I soon felt safe from the thugs; my four roommates had all written me letters in the summer before college. Two out of four wrote form letters: "Dear roommate," one letter began, its author too lazy even to type a different name into his word processor. One roommate spent most of his letter talking about what he would bring to the room in terms of computer software.

No, they sounded too geeky to physically harass me. Nevertheless, it sounded like living with them would be... hell.

Then came Freshman Week. It rained every day. I thought of King Lear, the way the rain is supposed to parallel the inner turmoil of the characters, and I fancied myself the protagonist in my own tragedy.

A Harvard professor who was friendly with my brother visited my room, looked out the window at the gloomy and relentless torrents of rain and said, "Well, just another 260 days of this..."

Hell.

The first week's mixers reinforced my depression. I looked at the goons dancing with their shirts off on the elevated platforms, sweating under the strain of their own vainglorious pelvic thrusts.

Hell.

And then the unceasingly bland small talk--some had the nerve to ask me what my SAT scores were, but the worst subject by far was geography.

"Where are you from?"

"New Jersey."

"Oh? What exit? Ha,ha,ha,ha."

How could life get any worse?

WELL, aside from the year-long debacle called Ec 10, it didn't get any worse. My roomies turned out to be good friends, and I've lived with three of the original four for all four years here. There were some good classes, I found an enjoyable extra--curricular activity, and made a few friends.

Harvard won me over--me, the student who threw a fit when the first--year rooming group had the pretentiousness and gall to hang a Harvard banner in the common room.

The conquest was sealed a few weeks ago when I surrendered my hatred in my final, most shameful act. I gave $25 to the Class Gift. My roommates are still making fun of me for this wanton display of cheerleader spirit.

So what is the lesson? Should we learn from this story that, as Milton said, "The mind is its own place, and in itself/Can make a Heaven of Hell, a Hell of Heaven?" Should I realize that one's attitude determines how much one enjoys life?

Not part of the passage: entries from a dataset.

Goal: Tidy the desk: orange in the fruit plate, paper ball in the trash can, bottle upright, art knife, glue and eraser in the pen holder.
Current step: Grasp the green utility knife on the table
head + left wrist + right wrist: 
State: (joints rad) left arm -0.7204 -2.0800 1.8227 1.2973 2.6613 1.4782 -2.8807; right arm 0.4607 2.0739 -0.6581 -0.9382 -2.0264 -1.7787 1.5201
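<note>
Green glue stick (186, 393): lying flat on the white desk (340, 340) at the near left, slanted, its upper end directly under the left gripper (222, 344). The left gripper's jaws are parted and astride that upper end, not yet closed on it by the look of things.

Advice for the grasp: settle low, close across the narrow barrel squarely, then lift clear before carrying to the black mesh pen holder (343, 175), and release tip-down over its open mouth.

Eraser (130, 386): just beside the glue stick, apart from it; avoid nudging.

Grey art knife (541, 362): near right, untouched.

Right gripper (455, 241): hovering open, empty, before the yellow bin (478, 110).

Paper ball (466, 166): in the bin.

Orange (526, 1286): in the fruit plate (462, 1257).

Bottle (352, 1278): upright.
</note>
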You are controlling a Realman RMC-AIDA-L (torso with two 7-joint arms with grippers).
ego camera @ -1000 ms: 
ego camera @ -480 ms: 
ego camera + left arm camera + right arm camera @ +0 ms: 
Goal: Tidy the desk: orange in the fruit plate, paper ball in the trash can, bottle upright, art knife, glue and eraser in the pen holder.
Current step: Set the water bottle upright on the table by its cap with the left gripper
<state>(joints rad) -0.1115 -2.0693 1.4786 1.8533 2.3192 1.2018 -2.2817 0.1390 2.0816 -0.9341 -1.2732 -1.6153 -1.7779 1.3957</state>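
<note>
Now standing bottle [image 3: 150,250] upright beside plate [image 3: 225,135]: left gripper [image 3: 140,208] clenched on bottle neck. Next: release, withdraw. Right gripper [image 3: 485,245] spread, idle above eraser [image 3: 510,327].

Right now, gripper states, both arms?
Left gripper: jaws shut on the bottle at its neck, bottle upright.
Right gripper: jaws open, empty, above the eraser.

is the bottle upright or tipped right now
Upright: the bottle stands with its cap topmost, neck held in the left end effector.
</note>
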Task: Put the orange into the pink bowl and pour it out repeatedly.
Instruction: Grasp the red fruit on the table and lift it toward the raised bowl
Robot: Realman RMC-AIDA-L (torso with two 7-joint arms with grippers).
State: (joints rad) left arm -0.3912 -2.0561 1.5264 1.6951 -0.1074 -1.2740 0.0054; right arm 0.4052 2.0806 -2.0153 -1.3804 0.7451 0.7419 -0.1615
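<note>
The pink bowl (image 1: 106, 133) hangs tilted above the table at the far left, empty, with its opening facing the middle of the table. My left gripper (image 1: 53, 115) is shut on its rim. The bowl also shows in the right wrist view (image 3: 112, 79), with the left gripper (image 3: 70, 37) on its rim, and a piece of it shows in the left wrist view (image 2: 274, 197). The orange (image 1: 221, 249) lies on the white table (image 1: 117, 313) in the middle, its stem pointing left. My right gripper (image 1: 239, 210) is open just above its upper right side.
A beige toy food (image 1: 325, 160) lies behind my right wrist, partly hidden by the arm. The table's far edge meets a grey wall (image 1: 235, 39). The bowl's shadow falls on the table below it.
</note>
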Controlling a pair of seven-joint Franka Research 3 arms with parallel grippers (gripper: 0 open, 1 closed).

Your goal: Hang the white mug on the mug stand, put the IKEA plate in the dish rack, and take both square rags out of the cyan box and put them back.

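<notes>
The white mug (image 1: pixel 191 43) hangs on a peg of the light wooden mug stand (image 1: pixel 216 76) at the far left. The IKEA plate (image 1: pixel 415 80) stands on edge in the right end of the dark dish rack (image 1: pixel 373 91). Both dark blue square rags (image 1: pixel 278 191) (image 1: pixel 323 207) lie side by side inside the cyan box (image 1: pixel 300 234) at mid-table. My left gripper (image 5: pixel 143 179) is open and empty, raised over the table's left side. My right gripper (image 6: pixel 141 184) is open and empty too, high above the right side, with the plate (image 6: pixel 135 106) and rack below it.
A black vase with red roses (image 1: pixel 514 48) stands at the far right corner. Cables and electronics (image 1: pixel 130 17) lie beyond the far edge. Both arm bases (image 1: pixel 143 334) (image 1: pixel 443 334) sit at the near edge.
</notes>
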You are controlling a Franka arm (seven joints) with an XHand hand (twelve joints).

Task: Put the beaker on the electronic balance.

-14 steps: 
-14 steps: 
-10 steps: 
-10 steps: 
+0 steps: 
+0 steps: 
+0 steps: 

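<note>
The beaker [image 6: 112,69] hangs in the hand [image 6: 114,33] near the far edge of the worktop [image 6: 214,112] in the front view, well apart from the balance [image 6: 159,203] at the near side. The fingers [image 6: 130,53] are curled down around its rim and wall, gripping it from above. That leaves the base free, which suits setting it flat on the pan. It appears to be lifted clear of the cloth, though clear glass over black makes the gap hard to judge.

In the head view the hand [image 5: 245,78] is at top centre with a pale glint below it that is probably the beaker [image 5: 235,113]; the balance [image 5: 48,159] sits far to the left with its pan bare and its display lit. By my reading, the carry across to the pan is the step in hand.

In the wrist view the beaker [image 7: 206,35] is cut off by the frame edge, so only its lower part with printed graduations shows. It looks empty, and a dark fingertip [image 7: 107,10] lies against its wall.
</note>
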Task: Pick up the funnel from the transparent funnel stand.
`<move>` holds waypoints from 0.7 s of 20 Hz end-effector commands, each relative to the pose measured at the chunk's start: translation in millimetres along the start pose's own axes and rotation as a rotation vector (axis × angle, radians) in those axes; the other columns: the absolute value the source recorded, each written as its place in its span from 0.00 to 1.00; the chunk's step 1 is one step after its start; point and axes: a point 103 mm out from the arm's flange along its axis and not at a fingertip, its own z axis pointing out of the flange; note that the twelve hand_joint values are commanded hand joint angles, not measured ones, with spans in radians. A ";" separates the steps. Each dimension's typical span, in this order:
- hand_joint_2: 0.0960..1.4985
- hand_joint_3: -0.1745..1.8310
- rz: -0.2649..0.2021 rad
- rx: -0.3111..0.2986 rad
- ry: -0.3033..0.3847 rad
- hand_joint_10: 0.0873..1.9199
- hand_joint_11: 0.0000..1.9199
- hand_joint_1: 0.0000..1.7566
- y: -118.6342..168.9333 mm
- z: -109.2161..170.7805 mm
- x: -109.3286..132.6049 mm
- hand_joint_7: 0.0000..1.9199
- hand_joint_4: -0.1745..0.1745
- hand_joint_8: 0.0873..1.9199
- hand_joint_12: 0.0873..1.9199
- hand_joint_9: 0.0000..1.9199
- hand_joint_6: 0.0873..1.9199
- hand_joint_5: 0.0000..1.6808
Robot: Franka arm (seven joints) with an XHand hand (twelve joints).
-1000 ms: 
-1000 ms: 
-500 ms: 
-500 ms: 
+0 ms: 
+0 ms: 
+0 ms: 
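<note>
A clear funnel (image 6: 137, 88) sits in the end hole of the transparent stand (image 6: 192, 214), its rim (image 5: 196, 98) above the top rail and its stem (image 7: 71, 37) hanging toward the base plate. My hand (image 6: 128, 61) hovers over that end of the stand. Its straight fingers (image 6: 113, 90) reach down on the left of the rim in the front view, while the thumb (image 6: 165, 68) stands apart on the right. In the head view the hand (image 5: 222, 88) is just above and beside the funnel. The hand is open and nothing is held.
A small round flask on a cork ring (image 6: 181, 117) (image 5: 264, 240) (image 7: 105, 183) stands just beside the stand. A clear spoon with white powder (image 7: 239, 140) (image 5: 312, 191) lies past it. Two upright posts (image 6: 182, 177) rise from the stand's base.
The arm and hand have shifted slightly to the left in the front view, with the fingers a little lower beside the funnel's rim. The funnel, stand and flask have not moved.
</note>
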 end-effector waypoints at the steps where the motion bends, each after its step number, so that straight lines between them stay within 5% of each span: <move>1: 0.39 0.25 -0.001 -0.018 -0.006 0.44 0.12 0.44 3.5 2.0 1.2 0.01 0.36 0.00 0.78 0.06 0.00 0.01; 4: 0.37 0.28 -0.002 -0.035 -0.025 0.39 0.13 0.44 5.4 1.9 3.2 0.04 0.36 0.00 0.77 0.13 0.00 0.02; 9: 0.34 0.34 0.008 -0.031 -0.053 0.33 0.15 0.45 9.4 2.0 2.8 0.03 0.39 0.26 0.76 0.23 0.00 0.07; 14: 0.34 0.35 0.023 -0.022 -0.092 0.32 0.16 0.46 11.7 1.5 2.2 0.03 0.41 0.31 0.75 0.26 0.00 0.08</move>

Nah. Uncle Milty was off the mark. The trick, I think, involves an expectation game. When spirits have sunk to an all-time low, they can only rise.

As I look towards September 1991, I see myself unemployed and living at home, with no real desire to enter any vocational field, and the mood is very reminiscent of September 1987. I don't think the immediate future could look much worse.

Which means, of course, only one thing: It can only get better.

Daniel E. Mufson '91 lives off Exit 131.